Backing up six-odd years to give you some context, our family was being courted by producers of the TV show Consumed—kind of a “Hoarders-Lite” social experiment in which households are forced to declutter. Which is to say, we had some serious clutter verging on hoarder-type collecting at LBHQ. A family friend had contacted the Consumed producers on my parents’ behalf, hoping to do them a favour and help them embrace their inner Spartans. At the time my mum was very excited and ran around the house snapping photographic evidence of our sickness—piles of stereo gear, manuals for obsolete printers, toasters (yes, our toaster had a manual!) and sundry useless shit, dust-coated baby clothes, painted rocks and children’s art that somehow no one had been ruthless enough to purge, laptops that no longer functioned. If my parents didn’t get their new online, there would have been piles of newspapers too. It was some serious messed-up shit, MFI, and my mum welcomed the opportunity to have the Consumed people storm into our house and start chucking stuff into one of those big refuse containers and transform our chaos into clean, quiet emptiness.

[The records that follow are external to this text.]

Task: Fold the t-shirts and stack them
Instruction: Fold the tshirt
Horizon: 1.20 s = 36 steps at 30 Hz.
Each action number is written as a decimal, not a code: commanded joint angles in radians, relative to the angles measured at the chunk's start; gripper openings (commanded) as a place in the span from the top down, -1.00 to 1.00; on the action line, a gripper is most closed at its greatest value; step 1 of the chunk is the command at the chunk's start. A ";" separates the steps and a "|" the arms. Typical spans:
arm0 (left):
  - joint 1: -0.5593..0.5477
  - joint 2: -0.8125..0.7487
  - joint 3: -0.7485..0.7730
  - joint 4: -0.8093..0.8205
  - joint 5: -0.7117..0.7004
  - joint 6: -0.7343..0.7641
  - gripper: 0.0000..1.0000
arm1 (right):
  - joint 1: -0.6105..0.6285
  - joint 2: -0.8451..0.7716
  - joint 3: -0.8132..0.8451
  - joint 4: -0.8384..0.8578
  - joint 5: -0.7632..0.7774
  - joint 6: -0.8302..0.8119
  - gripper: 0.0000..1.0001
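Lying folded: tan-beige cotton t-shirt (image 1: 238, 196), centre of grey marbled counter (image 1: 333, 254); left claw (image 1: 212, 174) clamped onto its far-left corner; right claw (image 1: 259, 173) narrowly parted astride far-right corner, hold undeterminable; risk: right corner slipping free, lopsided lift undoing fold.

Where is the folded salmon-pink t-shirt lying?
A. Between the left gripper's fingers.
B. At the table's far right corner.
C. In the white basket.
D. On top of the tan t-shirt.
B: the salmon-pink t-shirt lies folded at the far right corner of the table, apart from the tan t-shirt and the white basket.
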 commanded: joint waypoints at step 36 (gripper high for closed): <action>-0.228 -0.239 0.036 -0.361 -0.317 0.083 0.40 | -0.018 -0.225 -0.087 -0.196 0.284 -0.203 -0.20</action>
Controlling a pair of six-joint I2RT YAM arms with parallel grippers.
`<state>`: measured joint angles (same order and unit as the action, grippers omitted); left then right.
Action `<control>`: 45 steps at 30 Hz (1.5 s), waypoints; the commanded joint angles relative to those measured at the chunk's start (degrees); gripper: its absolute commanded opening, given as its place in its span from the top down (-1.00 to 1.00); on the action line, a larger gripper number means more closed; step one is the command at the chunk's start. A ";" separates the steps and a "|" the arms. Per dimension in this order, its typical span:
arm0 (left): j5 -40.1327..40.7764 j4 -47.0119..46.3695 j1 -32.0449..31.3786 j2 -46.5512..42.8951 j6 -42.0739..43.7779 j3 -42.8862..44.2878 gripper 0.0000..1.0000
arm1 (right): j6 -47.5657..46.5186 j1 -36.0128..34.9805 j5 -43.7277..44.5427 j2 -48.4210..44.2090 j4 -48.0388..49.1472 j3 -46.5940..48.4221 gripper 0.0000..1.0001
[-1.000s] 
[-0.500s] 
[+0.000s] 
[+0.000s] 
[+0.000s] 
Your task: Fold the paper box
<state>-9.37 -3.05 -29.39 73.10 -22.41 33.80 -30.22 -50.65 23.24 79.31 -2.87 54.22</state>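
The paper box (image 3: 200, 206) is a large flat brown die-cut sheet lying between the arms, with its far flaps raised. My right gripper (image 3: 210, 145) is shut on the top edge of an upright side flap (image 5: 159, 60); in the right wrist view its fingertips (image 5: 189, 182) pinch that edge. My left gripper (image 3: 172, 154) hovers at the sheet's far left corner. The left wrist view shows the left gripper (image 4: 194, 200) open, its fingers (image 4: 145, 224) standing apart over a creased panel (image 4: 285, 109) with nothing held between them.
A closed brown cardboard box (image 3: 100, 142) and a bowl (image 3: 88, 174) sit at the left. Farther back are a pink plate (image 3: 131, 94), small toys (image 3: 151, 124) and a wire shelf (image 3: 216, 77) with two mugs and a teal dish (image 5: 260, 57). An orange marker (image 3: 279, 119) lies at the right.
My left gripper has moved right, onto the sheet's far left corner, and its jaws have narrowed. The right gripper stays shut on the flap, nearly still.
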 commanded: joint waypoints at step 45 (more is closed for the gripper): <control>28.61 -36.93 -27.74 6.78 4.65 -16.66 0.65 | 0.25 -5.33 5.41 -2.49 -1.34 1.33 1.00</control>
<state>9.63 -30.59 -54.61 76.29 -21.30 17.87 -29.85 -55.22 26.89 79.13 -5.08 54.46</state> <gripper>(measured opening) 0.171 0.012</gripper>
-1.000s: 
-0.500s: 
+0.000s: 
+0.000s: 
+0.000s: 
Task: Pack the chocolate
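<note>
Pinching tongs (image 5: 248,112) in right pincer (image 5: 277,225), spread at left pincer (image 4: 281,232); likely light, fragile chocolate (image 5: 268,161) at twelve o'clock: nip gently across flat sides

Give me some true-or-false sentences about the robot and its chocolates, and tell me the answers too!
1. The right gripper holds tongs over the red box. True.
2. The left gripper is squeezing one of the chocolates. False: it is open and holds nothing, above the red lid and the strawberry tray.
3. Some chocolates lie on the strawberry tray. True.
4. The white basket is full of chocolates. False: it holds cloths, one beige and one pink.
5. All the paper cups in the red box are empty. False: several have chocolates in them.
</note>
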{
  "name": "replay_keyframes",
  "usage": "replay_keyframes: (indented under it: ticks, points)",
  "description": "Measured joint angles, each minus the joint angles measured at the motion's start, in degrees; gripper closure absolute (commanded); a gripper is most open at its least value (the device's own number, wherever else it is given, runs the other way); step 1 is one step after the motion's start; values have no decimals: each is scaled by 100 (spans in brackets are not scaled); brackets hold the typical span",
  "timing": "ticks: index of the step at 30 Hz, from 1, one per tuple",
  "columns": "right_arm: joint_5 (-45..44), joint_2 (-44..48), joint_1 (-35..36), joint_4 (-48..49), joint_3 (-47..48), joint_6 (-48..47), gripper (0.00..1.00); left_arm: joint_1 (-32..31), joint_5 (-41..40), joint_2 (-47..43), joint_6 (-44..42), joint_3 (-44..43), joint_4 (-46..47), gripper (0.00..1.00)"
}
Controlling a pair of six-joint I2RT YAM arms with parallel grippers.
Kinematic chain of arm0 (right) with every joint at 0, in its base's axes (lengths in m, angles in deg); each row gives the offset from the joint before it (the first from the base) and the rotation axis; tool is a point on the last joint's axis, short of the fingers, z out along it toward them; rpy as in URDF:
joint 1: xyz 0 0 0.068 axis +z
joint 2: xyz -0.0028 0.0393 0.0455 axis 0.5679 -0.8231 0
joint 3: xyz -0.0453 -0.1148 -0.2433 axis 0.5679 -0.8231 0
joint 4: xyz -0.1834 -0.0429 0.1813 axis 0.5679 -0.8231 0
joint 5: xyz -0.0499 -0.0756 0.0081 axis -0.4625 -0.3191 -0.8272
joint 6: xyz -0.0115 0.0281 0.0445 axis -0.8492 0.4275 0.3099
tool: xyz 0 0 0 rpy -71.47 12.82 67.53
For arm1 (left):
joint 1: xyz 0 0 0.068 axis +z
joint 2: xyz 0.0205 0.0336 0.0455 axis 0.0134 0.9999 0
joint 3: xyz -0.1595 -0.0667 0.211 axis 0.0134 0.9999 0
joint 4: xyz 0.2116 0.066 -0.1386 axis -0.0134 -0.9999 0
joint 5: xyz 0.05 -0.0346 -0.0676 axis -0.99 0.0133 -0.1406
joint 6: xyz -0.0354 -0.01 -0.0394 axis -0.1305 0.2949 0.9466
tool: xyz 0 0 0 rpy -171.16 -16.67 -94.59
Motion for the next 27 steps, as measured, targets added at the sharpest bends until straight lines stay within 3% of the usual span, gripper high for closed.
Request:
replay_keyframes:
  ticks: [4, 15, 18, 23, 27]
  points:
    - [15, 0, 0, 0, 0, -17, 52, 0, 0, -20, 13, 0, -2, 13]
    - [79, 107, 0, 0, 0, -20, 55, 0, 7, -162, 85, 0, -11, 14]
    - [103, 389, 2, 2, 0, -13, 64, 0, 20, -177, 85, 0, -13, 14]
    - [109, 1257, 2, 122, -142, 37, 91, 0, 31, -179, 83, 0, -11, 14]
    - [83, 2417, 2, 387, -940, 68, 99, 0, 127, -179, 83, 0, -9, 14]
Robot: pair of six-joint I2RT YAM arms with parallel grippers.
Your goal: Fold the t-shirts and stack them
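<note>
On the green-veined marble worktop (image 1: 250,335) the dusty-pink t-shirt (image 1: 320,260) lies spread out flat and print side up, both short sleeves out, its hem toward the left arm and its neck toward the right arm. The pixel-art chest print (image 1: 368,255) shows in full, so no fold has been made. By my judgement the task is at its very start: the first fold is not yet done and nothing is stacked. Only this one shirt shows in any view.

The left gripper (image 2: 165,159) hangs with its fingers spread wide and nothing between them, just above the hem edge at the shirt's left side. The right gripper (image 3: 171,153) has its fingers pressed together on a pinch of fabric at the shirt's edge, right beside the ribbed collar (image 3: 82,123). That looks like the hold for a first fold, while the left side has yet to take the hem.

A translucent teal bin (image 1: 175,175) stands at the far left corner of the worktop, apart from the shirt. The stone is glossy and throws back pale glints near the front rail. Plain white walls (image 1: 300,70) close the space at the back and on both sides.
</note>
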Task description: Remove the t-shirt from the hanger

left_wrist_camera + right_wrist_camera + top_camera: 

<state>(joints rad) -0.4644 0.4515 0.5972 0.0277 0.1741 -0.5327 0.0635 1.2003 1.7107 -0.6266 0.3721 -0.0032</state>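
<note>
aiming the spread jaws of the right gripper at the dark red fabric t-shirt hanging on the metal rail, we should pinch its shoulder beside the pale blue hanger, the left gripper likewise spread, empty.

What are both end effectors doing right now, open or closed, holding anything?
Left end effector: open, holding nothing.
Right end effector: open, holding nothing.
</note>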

So anyway, my mum sent all these photos to the Consumed people, who were very interested and ready to take next steps. The catch was my dad didn’t know she’d done that, and when he found out he was mortified. And he was very worried about someone swiping all his amazing stereo thingies that in his opinion WERE NOT AND NEVER HAVE BEEN CLUTTER. And so my mum cooled off and stopped emailing the Consumed people. And because the Consumed people probably had about a zillion other interested would-be candidates, aka, fame whores, they cooled off too, and our 15 minutes of fame on Canadian TV never happened.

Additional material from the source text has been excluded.